Ce changement de paradigme implique également l’adoption de nouvelles formes de valorisation de l’innovation, basées sur le maintien ou la fermeture, dépassant ainsi le simple modèle d’addition. Pour cela, il suppose une culture renforcée de l’anticipation des retombées positives et des effets négatifs potentiels, abandonnant ainsi le paradigme de neutralité des outils pour davantage de responsabilités en amont, puis tout le long du processus de développement.
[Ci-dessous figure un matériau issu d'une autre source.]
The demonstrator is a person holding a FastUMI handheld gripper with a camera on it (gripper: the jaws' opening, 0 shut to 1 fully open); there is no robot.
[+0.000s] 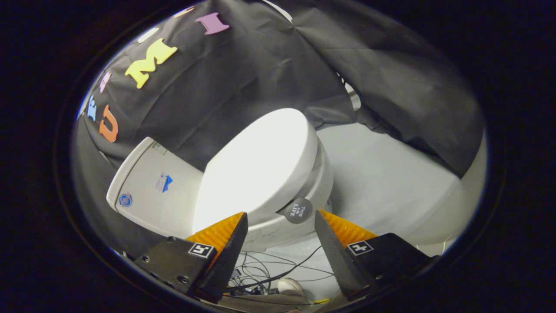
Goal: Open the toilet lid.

Finalement, les modèles économiques du numérique devront eux aussi se transformer pour devenir compatibles avec les limites planétaires. Plutôt que d’entretenir des logiques d’accumulation perpétuelle, d’objets et de données collectées, des technologies soutenables devront s’adosser à de nouveaux modèles de financement dont la pérennité peut être assurée de façon viable. Service public, partenariats publics-communs ou encore solutions décentralisées de type « Fediverse » sont autant d’exemples qui méritent d’être explorés pour concevoir un écosystème numérique soutenable et pérenne.
Conclusion
La numérisation de nos sociétés, en forte accélération, s’accompagne de conséquences environnementales majeures. Même s’il existe de nombreuses utilisations pertinentes des technologies, la croissance de l’empreinte environnementale de l’univers numérique est en phase de devenir un enjeu social, politique et organisationnel majeur à l’ère de la transition socioécologique. Les trajectoires actuelles d’accélération de la numérisation s’inscrivent à contresens des objectifs de soutenabilité, qui militeraient, eux, pour une réduction des émissions de GES et de la pression sur les ressources et les écosystèmes. Pour pouvoir profiter des usages numériques pertinents pour les nombreux défis de demain, il semble crucial de rediriger radicalement la manière dont les technologies numériques sont développées et intégrées à nos sociétés. Cet article propose trois piliers sur lesquels une telle redirection pourrait être réfléchie. Nous pensons que la sobriété numérique, la priorisation collective des usages et le balisage du système d’innovation par la soutenabilité sont des repères utiles pour penser un tel changement.
Cette expression renvoie aux efforts visant « à passer d’une situation contemporaine marquée par des trajectoires insoutenables à un état des sociétés caractérisé par la soutenabilité et l’équité, vis-à-vis des générations présentes et futures » (Renouard et coll., 2020).